Task to complete:
Up to and including the line that contains "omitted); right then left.", reproduce every line exactly, beginning with the first line below.

Entries taken from a collection:
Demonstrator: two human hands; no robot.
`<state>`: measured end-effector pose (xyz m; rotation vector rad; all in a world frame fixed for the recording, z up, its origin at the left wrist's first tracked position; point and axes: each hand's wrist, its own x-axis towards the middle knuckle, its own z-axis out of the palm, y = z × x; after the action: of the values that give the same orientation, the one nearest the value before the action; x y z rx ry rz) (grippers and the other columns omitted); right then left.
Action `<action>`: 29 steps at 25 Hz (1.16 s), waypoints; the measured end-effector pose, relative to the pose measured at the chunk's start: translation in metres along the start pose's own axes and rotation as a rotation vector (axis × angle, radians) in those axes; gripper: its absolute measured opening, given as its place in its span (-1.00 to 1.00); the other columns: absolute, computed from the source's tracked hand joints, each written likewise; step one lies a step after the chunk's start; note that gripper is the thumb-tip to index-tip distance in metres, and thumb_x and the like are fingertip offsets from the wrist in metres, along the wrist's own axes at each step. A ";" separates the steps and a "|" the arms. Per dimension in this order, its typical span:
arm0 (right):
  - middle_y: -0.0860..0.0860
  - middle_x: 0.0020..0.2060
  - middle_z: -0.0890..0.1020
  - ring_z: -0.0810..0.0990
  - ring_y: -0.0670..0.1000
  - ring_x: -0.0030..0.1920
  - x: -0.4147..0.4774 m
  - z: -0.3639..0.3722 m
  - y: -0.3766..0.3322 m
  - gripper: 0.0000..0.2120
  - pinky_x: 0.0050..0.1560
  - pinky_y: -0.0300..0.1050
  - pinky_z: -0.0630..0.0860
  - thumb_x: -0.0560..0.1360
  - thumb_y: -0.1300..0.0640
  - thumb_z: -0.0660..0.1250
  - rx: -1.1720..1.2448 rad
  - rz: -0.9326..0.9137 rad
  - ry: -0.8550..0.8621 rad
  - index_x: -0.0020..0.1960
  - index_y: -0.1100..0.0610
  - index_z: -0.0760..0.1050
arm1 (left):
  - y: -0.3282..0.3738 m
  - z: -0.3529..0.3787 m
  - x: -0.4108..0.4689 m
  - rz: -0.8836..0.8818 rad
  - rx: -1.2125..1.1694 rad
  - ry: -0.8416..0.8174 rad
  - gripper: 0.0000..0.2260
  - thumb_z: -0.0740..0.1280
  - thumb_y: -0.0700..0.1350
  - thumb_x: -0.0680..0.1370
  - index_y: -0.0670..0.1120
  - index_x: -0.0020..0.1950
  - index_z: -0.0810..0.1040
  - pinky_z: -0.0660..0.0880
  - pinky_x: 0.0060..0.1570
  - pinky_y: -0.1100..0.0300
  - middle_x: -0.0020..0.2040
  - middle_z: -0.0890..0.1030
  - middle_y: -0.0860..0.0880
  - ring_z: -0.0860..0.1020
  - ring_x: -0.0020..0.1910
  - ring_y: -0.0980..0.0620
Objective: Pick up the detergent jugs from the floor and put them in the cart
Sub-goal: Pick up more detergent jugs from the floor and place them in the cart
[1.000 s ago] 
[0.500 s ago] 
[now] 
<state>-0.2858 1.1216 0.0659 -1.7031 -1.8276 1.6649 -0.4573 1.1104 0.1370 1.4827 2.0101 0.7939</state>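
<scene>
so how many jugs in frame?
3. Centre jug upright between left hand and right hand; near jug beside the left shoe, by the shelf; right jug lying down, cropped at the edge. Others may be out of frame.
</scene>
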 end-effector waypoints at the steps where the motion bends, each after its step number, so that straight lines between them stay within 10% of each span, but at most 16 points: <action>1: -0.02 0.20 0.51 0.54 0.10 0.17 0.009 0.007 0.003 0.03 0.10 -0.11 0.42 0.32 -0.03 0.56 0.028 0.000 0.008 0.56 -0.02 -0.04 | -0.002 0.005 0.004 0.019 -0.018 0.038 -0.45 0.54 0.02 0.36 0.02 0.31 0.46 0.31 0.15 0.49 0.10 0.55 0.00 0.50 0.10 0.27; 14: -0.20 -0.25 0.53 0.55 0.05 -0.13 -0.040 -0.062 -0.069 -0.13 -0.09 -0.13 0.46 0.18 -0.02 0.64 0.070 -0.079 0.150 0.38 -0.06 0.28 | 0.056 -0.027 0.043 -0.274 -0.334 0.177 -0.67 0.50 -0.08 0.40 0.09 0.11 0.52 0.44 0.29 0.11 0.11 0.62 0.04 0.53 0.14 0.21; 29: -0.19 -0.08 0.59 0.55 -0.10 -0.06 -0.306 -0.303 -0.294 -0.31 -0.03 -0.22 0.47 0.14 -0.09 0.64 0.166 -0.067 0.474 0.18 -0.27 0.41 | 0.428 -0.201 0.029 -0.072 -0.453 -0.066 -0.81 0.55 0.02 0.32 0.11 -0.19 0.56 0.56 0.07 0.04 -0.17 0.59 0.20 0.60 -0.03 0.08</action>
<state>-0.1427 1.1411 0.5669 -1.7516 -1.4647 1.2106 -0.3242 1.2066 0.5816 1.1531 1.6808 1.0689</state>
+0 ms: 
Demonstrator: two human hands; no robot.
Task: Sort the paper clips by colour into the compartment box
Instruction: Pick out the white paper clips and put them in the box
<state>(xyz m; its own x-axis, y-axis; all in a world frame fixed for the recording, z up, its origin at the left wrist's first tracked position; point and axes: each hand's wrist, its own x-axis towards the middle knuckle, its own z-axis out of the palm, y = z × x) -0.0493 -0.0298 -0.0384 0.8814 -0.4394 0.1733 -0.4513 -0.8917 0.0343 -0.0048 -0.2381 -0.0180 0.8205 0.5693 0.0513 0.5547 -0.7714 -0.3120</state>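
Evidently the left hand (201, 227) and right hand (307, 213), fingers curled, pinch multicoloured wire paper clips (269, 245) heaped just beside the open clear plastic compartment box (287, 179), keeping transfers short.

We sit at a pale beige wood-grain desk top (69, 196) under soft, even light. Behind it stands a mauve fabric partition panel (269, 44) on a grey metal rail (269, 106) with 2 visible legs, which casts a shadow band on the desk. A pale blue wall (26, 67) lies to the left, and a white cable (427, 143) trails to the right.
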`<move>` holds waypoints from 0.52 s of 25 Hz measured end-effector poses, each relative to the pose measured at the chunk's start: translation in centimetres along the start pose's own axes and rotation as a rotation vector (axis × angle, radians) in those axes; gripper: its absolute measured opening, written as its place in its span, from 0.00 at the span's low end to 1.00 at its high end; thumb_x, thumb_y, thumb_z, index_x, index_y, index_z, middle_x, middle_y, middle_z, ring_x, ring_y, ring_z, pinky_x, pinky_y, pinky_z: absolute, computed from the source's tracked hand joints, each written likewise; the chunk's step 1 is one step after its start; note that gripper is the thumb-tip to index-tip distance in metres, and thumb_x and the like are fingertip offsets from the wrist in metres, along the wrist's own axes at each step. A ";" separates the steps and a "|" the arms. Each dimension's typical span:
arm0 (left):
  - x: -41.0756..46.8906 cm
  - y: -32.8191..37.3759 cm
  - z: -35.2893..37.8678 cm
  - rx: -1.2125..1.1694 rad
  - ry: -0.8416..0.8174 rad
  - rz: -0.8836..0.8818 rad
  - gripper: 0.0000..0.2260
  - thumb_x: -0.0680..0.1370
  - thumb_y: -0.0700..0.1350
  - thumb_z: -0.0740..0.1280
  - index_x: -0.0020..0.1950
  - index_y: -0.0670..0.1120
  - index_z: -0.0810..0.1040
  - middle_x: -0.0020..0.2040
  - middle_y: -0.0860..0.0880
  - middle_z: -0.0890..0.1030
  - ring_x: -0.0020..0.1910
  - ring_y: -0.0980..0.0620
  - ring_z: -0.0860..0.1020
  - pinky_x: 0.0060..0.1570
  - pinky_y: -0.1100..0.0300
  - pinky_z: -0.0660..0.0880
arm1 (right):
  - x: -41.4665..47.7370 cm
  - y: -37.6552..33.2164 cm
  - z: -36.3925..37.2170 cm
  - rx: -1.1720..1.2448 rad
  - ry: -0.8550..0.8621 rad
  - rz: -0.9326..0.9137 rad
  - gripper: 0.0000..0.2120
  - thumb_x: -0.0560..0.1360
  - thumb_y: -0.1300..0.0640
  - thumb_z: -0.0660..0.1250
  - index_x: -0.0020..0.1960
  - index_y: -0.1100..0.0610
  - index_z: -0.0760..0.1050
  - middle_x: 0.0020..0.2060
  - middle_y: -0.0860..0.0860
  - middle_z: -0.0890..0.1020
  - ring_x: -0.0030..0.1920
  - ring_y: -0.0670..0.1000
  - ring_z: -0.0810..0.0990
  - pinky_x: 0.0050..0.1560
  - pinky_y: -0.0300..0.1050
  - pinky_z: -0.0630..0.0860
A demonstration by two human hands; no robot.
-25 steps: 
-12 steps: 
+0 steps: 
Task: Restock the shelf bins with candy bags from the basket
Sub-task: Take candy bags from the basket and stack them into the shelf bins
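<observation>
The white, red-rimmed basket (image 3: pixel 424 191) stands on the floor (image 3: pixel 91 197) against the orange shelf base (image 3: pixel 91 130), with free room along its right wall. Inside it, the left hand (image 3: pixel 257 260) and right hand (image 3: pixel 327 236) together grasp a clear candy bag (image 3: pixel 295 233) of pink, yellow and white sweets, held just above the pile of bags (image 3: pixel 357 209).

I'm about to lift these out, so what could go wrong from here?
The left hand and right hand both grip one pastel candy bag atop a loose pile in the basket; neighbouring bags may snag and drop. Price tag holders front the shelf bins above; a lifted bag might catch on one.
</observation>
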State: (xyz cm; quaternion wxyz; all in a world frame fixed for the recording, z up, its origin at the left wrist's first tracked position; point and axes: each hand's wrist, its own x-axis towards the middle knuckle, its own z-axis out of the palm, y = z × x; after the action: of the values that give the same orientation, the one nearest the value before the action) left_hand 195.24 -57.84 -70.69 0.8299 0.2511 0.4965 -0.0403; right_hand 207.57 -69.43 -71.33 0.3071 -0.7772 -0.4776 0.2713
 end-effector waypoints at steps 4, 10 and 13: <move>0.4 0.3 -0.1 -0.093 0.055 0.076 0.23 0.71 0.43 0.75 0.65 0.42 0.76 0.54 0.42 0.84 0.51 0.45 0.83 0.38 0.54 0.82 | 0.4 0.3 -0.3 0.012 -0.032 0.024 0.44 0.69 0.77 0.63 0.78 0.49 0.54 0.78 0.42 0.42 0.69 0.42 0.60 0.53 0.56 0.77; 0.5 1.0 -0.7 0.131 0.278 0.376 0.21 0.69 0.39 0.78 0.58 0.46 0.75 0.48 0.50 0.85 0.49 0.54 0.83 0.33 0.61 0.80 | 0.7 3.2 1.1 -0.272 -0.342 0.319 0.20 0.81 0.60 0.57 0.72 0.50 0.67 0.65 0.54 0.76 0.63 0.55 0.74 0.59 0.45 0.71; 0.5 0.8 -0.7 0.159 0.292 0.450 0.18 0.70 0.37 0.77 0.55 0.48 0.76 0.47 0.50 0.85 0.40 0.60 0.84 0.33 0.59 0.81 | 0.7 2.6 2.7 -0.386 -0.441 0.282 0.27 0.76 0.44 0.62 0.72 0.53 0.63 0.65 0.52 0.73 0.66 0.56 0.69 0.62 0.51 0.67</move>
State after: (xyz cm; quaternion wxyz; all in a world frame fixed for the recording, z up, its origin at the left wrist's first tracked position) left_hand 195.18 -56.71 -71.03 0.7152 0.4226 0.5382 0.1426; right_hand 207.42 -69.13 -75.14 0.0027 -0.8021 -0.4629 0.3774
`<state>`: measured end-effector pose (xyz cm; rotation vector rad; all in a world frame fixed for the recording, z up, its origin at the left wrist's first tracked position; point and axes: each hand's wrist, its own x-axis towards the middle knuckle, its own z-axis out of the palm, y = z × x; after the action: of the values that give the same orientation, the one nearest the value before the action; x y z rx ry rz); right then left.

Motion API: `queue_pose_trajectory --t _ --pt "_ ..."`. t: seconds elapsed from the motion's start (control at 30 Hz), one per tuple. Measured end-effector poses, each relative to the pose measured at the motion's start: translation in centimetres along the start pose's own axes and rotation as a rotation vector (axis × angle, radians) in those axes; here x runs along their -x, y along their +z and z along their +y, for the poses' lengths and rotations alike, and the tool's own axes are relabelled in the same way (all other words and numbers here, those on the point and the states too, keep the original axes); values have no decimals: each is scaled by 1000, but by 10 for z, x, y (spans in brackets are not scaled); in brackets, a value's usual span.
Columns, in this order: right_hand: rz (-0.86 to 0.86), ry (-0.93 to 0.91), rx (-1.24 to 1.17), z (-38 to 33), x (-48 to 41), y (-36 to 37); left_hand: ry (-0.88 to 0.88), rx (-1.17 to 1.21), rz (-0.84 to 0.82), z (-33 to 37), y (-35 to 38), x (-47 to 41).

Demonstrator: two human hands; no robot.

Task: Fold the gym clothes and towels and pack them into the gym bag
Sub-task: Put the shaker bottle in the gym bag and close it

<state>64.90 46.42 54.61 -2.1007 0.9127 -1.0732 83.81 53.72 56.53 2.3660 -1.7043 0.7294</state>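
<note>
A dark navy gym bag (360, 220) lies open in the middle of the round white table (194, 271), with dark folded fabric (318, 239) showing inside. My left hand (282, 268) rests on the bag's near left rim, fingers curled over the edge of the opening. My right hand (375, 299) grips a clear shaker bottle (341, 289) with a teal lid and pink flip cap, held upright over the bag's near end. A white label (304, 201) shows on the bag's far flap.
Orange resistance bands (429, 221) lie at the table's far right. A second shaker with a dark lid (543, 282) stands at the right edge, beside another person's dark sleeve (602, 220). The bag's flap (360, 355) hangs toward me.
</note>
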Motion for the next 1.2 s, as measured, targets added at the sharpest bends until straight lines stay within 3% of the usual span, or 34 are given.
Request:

Written reply:
Demonstrator: two human hands; no robot.
`<state>`: measured end-effector pose (xyz m; rotation vector rad; all in a world frame fixed for the recording, z up, its origin at the left wrist's first tracked position; point and axes: each hand's wrist, its own x-axis towards the middle knuckle, its own z-axis out of the palm, y = z × x; after the action: of the values that give the same orientation, the one nearest the value before the action; x y z rx ry rz) (grippers and the other columns omitted); right then left.

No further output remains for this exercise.